• **Problem to solve**
What are the lines below, starting at the line containing "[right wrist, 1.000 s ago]" and ending at the line containing "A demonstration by"? Write them out exactly, ends included, without pictures.

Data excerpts
########################################

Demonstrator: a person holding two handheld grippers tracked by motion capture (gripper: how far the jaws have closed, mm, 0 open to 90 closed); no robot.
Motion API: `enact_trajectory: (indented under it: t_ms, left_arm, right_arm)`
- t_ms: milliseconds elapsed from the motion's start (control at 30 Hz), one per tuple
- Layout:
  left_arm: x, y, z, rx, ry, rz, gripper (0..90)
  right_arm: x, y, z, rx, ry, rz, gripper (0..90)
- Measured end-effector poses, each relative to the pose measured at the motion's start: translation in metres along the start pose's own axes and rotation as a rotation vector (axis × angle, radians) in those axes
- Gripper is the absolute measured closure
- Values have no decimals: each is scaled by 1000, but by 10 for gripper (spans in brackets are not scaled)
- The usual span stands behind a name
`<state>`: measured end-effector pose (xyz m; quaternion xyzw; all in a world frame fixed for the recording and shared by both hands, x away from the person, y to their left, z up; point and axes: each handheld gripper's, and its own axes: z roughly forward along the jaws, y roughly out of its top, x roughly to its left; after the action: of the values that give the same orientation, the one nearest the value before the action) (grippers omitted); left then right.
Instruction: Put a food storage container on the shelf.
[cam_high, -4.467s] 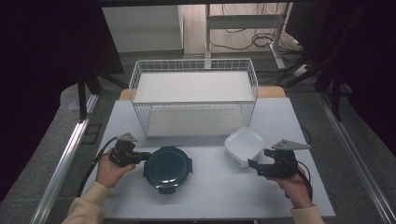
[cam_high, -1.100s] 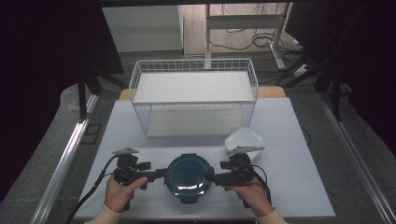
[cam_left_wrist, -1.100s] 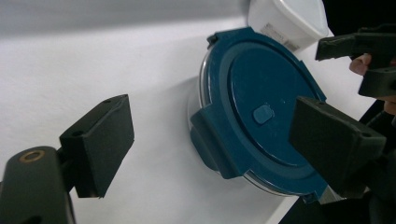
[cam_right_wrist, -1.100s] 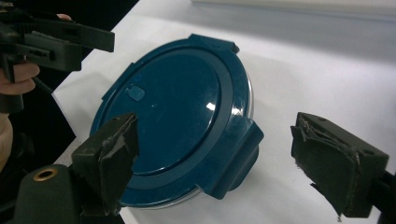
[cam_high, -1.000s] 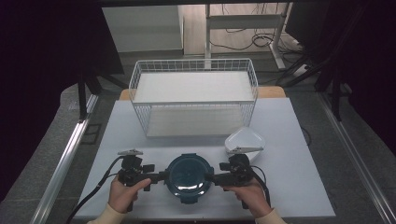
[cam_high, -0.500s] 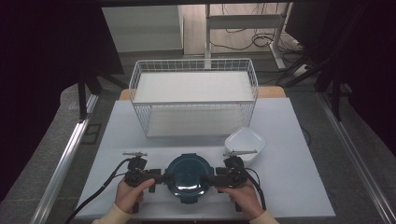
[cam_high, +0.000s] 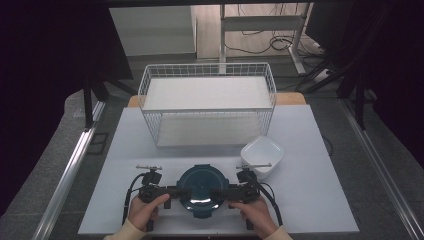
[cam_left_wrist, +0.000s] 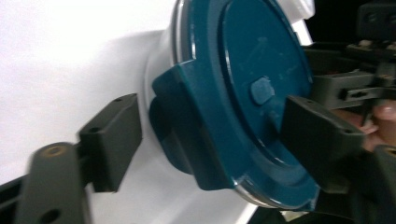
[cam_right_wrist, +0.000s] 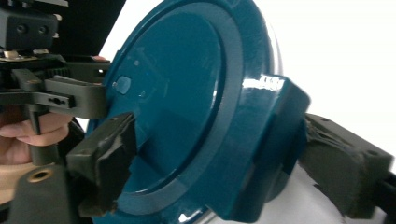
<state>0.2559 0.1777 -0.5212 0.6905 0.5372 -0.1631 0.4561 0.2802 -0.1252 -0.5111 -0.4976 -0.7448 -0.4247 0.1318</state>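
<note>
Bright table; dark surroundings; blurred close-ups

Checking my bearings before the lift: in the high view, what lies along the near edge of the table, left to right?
Left hand-held gripper → teal-lidded round container → right hand-held gripper; the white bowl sits farther right and farther back.

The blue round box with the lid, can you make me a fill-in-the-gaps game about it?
1. The lid of the container is dark ____.
2. The container sits between the left gripper and the ____ gripper.
3. The white bowl has ____ inside.
4. Behind the container stands a white wire ____.

Missing words: blue; right; nothing; basket
</note>
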Motion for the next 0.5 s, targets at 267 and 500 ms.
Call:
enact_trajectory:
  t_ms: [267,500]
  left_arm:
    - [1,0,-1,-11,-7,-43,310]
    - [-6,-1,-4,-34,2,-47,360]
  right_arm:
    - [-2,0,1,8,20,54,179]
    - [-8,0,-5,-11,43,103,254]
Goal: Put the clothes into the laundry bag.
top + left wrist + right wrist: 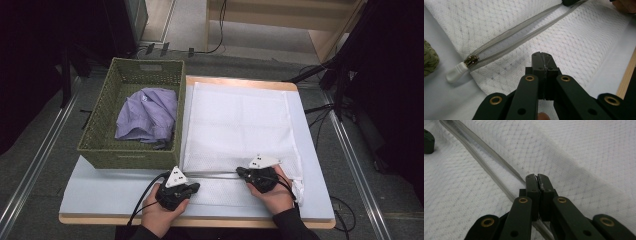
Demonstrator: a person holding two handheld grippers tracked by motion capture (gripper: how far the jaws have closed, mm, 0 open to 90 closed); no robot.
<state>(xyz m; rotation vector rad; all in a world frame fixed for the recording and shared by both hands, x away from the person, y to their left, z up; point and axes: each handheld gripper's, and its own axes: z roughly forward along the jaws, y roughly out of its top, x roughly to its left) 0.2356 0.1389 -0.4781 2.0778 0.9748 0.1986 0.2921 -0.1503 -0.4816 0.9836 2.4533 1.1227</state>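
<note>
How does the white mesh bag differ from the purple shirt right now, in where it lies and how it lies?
The white mesh bag lies spread flat on the table; the purple shirt sits crumpled inside the green woven basket. The bag's zipper is unzipped, with both grippers at it; the shirt has no gripper near it. The bag is sheer mesh; the shirt is opaque cloth. Both are soft fabric.

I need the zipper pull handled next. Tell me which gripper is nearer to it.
Left. The left gripper sits on the mesh bag just beside the white zipper pull; the right gripper is further along the zipper, toward its far end.
</note>
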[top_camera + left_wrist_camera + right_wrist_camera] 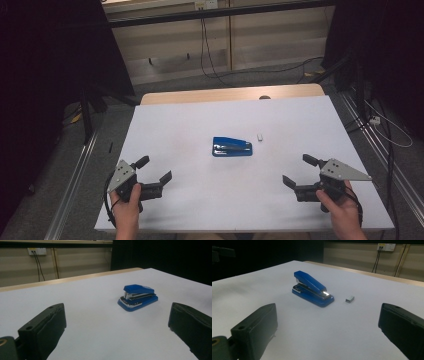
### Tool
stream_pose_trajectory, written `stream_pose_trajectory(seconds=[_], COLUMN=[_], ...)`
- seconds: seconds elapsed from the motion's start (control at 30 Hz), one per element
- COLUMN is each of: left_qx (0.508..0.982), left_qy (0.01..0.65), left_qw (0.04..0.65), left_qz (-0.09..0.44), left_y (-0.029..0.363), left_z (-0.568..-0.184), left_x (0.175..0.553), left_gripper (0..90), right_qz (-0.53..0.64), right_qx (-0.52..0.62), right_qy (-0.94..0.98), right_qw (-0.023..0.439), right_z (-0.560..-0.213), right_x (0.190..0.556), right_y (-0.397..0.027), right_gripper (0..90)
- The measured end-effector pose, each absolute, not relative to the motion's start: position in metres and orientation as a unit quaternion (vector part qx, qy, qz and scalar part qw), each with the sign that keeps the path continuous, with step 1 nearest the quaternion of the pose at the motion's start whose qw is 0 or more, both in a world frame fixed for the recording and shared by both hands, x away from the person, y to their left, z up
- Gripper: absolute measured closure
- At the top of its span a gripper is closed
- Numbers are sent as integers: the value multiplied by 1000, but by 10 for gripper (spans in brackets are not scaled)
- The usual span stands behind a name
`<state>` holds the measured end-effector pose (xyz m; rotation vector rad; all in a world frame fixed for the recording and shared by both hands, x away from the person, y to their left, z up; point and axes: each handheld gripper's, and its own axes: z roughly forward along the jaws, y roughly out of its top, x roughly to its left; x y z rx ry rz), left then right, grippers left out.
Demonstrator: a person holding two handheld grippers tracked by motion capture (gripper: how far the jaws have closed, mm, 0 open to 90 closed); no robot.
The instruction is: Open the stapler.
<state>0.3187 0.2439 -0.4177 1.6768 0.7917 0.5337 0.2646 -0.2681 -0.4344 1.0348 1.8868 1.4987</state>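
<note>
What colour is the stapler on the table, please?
The stapler is blue with silver metal parts, clearest in the right gripper view.

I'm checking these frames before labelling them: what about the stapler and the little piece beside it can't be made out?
- Stapler, high view: too small to tell whether it is loaded.
- Small grey block, right gripper view: too small to tell if it is a strip of staples.
- Stapler's far side, left gripper view: hidden by its own body.

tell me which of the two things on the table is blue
The stapler at the table's middle is blue. The other thing, a small pale staple block, lies just beside the stapler's far right corner in the high view, apart from it.
</note>
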Motion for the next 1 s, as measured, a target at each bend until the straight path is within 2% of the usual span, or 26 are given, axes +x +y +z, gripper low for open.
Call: stream_pose_trajectory(seconds=[0.4, 0.67, 1.0], left_qx=[723, 729, 744], left_qy=[322, 317, 308], left_qw=[574, 574, 565], left_qz=[211, 198, 180], left_y=[230, 217, 200], left_z=[-416, -415, -417], left_x=[330, 344, 358], left_gripper=[17, 17, 19], right_qz=[546, 536, 530], right_qx=[380, 391, 383], right_qy=[700, 702, 712], right_qw=[258, 260, 256], right_z=[-435, -438, -434], right_x=[264, 273, 296], right_y=[-269, -268, -246], right_gripper=[21, 19, 19])
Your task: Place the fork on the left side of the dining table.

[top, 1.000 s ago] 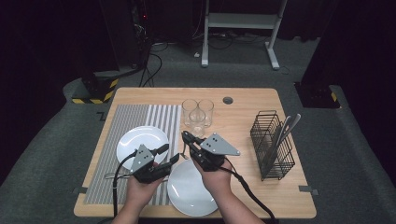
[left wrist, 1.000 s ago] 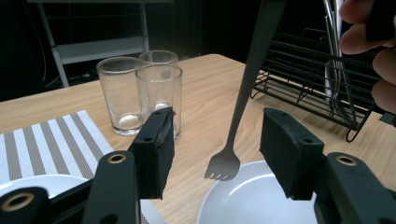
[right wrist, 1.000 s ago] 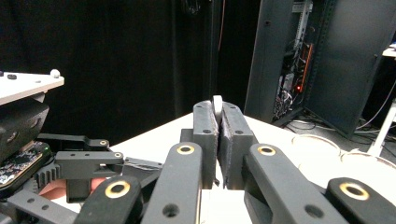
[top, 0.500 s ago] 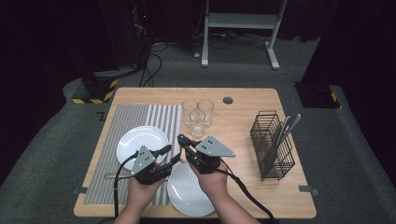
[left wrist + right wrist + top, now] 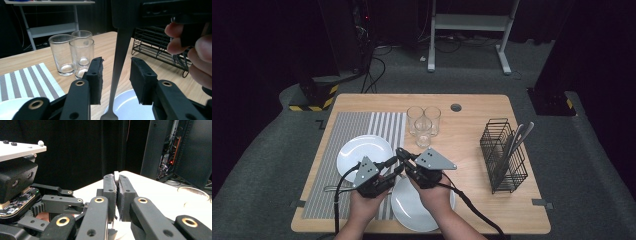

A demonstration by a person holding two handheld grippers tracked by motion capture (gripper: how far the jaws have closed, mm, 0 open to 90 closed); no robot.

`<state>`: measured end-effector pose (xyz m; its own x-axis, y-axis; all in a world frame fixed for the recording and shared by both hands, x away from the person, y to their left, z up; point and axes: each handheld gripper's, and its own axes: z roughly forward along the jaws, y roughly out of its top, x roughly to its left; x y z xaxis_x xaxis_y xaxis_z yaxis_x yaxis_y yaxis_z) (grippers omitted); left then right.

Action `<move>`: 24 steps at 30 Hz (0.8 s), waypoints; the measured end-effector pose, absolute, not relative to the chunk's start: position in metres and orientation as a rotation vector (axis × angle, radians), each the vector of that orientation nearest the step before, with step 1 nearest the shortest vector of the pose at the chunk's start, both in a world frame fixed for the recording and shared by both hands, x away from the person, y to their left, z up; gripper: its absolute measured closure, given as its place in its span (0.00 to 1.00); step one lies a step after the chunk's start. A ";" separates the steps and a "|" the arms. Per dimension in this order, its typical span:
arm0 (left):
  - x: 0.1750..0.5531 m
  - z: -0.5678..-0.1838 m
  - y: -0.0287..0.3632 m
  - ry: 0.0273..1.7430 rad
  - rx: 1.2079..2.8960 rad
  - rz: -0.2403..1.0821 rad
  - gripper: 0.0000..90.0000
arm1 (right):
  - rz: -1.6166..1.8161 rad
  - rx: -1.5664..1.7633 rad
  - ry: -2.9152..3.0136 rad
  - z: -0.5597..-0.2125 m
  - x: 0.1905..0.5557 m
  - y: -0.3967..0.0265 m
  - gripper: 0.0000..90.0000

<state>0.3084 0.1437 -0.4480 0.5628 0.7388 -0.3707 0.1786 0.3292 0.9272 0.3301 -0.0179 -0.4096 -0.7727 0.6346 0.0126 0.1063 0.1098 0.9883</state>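
My right gripper (image 5: pixel 117 185) is shut on the top of a silver utensil (image 5: pixel 120 55), which hangs straight down over the near white plate (image 5: pixel 412 210). My left gripper (image 5: pixel 116 72) faces it from the left with the utensil's handle between its jaws. Those jaws have just been closing, and a gap still shows on each side of the handle, so the pads (image 5: pixel 96 75) do not press on it. In the high view the two grippers meet tip to tip, left gripper (image 5: pixel 393 167) and right gripper (image 5: pixel 401 154), just above the near plate.
A second white plate (image 5: pixel 362 147) lies on the striped mat (image 5: pixel 347 125). Three empty glasses (image 5: pixel 423 122) stand behind the grippers. At the right a black wire basket (image 5: pixel 504 155) holds more cutlery. The table's front edge is close below the hands.
The right gripper has shifted slightly left and nearer with the utensil. The left gripper's jaws have narrowed around the handle while that hand stayed put.
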 end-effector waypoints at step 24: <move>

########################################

• **Result of the exercise**
[right wrist, 1.000 s ago] 
[top, 0.500 s ago] 
[left wrist + right wrist + top, now] 

A demonstration by a person holding two handheld grippers tracked by motion capture (gripper: how far the jaws have closed, mm, 0 open to 90 closed); no robot.

This is the complete answer to the exercise.